> **Exercise goal**: All that should come back is the lines of the data below from the one containing "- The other" to the one containing "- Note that", inclusive, exactly as they stand.

> **Records for processing**:
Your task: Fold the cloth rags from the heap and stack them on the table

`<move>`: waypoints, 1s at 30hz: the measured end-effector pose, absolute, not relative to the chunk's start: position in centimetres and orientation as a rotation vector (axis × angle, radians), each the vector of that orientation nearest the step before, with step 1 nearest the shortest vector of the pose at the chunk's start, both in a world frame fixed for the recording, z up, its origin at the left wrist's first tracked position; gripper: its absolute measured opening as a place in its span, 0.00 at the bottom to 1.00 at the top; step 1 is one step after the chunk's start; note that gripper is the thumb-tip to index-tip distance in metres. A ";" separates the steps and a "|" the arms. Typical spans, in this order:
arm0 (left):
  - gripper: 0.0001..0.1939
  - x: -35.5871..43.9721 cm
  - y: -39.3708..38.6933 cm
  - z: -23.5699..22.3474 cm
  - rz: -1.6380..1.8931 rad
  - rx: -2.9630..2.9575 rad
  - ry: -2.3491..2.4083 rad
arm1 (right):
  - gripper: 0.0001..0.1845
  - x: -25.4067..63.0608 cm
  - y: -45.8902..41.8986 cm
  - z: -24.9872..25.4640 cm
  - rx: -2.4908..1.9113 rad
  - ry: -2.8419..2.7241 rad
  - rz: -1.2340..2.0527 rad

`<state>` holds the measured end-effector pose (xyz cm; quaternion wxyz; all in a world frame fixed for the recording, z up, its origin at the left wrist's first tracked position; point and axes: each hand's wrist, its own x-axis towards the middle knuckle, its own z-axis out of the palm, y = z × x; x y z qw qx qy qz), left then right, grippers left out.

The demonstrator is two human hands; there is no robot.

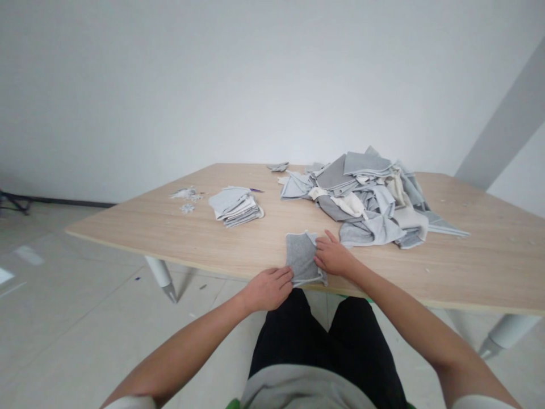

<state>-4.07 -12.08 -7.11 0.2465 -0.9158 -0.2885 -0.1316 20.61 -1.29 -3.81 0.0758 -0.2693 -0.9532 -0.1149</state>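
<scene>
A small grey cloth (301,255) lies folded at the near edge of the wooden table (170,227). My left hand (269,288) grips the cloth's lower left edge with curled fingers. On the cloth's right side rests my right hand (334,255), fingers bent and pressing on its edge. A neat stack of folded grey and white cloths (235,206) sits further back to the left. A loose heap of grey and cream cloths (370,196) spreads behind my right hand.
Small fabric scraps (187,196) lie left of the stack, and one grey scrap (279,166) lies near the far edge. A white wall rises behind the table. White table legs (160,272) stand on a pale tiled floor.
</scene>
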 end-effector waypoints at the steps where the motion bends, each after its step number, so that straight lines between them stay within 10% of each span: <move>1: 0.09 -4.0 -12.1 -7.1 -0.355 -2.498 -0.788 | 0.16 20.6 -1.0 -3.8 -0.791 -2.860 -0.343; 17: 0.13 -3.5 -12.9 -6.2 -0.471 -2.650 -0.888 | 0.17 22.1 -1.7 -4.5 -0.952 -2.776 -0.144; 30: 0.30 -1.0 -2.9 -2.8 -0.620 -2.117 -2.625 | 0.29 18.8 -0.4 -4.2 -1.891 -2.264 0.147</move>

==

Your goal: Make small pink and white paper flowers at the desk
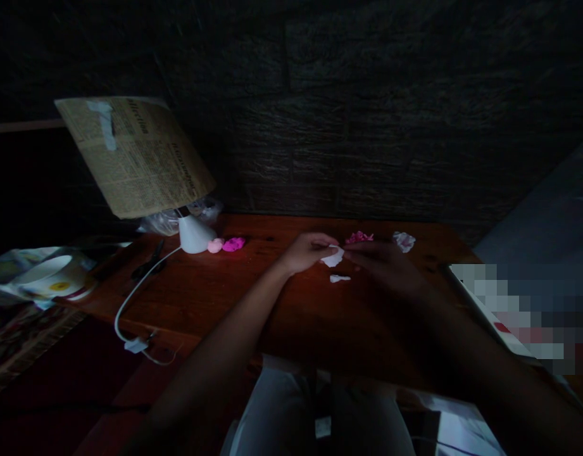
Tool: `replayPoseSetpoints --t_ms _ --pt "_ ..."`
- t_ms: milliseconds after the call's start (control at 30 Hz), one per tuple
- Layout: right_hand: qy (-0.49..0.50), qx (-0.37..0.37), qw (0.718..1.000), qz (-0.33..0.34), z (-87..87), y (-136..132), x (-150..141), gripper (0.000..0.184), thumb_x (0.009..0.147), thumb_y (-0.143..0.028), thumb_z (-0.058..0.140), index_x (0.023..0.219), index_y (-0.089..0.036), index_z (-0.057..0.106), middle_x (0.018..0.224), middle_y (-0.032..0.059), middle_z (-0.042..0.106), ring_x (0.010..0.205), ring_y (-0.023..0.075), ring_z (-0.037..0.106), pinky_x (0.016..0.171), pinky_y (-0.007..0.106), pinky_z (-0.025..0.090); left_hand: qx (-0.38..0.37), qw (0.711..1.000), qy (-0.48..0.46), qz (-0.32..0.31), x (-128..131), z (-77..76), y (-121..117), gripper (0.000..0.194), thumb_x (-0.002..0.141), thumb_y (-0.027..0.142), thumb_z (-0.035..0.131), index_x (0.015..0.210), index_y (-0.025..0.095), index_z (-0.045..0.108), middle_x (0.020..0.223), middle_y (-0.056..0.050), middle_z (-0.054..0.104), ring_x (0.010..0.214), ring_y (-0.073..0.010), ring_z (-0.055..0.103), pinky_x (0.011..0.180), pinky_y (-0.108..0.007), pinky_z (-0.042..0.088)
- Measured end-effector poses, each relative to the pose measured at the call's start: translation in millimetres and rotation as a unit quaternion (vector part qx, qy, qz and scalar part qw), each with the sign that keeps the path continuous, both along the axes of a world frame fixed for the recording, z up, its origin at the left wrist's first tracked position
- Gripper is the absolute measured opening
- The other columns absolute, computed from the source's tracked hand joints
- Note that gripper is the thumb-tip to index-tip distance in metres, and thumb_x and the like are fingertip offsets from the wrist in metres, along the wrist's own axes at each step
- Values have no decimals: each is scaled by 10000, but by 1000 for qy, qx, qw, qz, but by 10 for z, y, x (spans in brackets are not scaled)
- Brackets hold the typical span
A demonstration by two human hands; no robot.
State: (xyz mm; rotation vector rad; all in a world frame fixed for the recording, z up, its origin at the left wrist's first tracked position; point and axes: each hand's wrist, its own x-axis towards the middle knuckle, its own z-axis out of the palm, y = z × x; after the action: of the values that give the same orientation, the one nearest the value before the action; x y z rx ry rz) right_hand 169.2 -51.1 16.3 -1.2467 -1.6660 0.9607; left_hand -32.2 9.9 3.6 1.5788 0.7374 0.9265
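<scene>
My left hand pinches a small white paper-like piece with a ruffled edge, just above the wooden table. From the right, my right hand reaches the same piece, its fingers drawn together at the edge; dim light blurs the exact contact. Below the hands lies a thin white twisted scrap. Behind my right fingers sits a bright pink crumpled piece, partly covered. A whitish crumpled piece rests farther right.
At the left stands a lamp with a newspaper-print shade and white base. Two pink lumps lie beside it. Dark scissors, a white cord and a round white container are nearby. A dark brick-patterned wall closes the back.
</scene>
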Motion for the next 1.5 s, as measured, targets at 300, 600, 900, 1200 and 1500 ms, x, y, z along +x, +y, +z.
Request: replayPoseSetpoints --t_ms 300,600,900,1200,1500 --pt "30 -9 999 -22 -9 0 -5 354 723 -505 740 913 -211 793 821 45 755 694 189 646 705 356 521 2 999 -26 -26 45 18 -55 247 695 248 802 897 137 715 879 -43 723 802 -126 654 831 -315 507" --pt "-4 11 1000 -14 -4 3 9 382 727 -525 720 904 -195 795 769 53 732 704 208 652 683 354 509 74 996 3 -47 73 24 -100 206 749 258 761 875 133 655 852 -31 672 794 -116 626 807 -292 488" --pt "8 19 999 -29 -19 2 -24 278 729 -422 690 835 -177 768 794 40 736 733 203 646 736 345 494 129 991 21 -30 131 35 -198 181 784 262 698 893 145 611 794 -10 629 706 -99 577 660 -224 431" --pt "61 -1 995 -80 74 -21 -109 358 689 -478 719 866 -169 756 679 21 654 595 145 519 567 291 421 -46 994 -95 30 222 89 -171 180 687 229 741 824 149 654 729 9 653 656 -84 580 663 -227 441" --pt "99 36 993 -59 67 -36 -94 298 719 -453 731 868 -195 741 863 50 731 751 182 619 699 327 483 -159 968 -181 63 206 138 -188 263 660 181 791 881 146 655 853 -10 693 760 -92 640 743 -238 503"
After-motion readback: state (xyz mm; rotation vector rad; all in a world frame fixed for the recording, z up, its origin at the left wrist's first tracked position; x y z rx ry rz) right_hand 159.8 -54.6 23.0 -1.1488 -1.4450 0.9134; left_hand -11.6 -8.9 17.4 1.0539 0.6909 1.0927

> **Exercise answer**:
- The other columns absolute, computed from the source's tracked hand joints
- Note that gripper is the thumb-tip to index-tip distance in metres, and thumb_x and the like are fingertip offsets from the wrist in metres, along the wrist's own axes at each step

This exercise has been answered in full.